■ Action item
Under this line are the records; write out word for word the part that begins at the line containing "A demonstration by" and ends at the line containing "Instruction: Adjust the", and no more.
-- Opening Marker --
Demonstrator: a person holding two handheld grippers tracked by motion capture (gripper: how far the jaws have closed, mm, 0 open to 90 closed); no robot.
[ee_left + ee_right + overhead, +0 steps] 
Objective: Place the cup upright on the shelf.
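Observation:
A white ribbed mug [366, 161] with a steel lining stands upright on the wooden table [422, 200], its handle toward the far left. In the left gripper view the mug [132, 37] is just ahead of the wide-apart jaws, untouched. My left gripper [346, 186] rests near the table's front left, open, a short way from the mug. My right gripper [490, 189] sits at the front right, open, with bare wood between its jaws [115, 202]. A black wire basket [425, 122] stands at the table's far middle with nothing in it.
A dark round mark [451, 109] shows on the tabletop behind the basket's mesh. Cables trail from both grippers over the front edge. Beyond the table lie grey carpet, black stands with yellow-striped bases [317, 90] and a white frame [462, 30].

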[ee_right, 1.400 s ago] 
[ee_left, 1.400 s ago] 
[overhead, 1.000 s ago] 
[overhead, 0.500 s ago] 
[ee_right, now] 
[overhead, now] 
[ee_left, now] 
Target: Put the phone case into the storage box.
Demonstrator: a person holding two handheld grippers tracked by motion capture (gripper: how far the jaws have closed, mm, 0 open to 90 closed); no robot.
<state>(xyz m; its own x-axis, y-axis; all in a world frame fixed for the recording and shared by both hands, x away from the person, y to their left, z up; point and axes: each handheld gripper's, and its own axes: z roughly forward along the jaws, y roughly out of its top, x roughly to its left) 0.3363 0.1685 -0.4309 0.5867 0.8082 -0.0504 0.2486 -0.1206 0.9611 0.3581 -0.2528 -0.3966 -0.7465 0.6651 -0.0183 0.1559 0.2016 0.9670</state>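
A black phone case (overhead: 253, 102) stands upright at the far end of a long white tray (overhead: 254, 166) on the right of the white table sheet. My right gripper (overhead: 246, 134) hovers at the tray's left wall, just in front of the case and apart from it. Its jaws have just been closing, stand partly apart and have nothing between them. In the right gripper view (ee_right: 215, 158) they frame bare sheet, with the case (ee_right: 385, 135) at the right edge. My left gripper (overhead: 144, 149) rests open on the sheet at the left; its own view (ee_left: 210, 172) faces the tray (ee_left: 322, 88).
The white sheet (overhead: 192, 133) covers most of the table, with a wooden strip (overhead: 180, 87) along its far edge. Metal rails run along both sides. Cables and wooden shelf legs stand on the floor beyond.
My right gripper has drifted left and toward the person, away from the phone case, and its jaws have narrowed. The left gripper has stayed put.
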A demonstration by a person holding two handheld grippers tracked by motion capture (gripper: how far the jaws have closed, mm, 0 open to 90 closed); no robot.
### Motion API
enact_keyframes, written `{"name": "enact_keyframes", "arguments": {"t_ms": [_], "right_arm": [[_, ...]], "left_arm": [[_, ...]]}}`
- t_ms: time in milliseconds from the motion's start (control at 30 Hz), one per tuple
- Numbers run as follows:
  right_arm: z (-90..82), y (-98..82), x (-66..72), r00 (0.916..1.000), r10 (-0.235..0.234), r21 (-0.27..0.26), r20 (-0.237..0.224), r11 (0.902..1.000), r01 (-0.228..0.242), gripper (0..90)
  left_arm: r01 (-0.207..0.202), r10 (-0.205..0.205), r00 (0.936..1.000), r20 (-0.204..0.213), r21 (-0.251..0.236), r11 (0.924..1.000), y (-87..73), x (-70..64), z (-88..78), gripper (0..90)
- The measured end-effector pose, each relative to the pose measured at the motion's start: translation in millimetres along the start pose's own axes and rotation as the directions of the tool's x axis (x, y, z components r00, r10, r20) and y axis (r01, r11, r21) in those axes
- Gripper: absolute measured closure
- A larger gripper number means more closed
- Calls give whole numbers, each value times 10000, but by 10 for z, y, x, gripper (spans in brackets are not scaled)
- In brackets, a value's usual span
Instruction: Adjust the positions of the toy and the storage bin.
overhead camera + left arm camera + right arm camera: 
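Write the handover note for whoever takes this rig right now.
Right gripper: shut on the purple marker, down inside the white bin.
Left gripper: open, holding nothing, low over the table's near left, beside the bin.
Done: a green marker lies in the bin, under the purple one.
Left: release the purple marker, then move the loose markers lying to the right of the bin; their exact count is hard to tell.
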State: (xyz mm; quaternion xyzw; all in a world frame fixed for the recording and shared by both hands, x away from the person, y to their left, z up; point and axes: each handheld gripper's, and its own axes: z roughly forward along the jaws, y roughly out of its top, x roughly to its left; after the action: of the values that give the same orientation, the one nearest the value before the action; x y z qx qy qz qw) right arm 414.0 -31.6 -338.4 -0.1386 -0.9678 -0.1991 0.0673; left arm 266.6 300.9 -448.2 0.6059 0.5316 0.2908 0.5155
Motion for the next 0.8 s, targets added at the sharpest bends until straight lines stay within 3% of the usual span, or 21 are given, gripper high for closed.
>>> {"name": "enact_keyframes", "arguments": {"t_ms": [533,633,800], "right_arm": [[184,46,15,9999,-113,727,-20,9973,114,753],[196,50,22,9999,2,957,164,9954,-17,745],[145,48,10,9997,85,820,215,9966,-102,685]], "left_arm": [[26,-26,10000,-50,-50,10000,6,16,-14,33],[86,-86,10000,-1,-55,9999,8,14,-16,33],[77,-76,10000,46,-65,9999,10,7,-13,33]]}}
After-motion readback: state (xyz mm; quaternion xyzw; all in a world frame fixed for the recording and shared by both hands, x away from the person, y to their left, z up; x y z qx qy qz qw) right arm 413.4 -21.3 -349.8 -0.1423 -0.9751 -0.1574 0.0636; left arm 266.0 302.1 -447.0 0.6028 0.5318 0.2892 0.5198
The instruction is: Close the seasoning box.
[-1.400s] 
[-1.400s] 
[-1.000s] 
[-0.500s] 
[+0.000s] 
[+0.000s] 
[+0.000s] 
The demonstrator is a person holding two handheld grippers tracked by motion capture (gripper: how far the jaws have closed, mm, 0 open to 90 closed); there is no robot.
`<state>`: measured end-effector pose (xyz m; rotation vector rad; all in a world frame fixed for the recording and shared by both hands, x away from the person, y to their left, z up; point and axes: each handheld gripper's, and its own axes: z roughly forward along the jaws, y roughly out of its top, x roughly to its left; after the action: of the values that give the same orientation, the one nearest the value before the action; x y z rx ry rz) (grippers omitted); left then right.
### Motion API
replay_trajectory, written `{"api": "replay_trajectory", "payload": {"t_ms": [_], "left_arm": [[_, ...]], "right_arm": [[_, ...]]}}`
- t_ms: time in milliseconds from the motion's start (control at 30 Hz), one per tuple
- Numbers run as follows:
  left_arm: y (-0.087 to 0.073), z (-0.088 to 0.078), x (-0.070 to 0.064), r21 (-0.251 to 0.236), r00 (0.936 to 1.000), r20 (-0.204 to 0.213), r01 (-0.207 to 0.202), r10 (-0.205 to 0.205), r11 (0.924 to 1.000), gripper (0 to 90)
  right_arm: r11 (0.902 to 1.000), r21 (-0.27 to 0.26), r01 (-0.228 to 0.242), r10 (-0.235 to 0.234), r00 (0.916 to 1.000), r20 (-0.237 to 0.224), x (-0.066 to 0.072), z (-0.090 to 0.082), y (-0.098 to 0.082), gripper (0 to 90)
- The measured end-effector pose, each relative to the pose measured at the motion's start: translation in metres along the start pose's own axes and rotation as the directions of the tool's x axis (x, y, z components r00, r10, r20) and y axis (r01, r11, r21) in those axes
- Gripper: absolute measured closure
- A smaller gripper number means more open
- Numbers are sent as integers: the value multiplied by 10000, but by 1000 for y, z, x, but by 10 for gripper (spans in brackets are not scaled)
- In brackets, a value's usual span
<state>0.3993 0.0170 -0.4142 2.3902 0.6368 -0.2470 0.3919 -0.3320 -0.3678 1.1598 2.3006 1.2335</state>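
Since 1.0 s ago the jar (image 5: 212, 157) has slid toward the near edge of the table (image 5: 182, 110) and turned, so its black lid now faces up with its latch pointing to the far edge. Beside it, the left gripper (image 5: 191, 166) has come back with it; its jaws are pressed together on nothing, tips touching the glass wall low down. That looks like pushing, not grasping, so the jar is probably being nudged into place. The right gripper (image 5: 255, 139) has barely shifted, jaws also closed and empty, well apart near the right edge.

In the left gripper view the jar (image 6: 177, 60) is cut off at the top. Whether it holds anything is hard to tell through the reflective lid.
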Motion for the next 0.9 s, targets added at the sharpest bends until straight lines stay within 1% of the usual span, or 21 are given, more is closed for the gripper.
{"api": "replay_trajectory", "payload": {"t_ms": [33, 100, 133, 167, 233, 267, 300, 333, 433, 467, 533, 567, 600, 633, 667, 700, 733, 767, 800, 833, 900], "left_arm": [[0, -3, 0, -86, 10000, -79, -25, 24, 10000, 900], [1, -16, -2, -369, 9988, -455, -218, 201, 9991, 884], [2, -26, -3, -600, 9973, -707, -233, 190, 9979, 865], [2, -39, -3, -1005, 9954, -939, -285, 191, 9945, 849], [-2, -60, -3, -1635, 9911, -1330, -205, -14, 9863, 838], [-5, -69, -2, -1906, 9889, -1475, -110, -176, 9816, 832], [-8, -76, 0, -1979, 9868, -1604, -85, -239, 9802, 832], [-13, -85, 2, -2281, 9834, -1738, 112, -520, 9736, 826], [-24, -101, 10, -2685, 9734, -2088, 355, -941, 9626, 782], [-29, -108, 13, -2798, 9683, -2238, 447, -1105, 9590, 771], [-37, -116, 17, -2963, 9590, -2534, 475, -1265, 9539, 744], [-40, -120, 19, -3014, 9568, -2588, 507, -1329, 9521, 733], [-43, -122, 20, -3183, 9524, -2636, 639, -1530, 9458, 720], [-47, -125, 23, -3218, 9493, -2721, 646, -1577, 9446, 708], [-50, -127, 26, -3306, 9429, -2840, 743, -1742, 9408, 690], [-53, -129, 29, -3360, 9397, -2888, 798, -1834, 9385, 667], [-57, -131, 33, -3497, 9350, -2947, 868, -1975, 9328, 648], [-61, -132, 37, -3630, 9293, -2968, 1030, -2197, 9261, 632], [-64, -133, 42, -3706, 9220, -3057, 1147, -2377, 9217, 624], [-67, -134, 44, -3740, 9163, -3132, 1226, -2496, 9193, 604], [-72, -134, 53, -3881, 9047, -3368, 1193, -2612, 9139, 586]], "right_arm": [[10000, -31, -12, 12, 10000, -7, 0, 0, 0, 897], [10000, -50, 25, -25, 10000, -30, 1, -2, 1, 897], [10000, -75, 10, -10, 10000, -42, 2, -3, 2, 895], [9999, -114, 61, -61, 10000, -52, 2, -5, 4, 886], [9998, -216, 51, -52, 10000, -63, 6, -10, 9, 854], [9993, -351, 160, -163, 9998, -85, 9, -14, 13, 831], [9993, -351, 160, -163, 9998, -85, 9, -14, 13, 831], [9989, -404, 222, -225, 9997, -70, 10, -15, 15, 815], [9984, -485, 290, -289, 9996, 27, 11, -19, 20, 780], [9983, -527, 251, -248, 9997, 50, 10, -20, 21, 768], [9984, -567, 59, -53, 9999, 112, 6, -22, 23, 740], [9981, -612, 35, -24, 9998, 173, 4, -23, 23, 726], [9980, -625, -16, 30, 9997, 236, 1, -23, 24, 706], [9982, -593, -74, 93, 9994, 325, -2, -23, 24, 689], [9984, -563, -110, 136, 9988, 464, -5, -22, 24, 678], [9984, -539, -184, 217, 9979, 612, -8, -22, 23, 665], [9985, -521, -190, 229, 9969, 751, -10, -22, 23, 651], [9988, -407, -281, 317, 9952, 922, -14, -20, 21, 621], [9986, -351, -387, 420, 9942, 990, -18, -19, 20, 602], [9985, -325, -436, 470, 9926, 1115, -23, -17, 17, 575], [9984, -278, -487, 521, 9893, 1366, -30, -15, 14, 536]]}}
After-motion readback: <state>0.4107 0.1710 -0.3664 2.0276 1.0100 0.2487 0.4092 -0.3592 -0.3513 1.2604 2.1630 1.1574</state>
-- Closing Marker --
■ Response for this exercise
A demonstration by a person holding two handheld grippers tracked by motion capture (gripper: how far the jaws have closed, mm, 0 open to 90 closed); no robot.
### Motion API
enact_keyframes, written `{"name": "enact_keyframes", "arguments": {"t_ms": [_], "right_arm": [[_, ...]], "left_arm": [[_, ...]]}}`
- t_ms: time in milliseconds from the motion's start (control at 30 Hz), one per tuple
- Numbers run as follows:
  right_arm: z (-90..82), y (-98..82), x (-66..72), r00 (0.916..1.000), r10 (-0.235..0.234), r21 (-0.27..0.26), r20 (-0.237..0.224), r11 (0.902..1.000), r01 (-0.228..0.242), gripper (0..90)
  left_arm: r01 (-0.207..0.202), r10 (-0.205..0.205), r00 (0.936..1.000), r20 (-0.204..0.213), r21 (-0.251..0.236), r11 (0.924..1.000), y (-87..73), x (-70..64), z (-88..78), gripper (0..90)
- The measured end-effector pose, each relative to the pose measured at the motion's start: translation in millimetres along the start pose's own axes and rotation as the directions of the tool's x axis (x, y, z components r00, r10, r20) and y axis (r01, r11, r21) in those axes
- Gripper: absolute measured closure
- A larger gripper number means more closed
- Calls give whole numbers, each value times 10000, but by 10 for z, y, x, gripper (spans in brackets are not scaled)
- In brackets, a value's usual span
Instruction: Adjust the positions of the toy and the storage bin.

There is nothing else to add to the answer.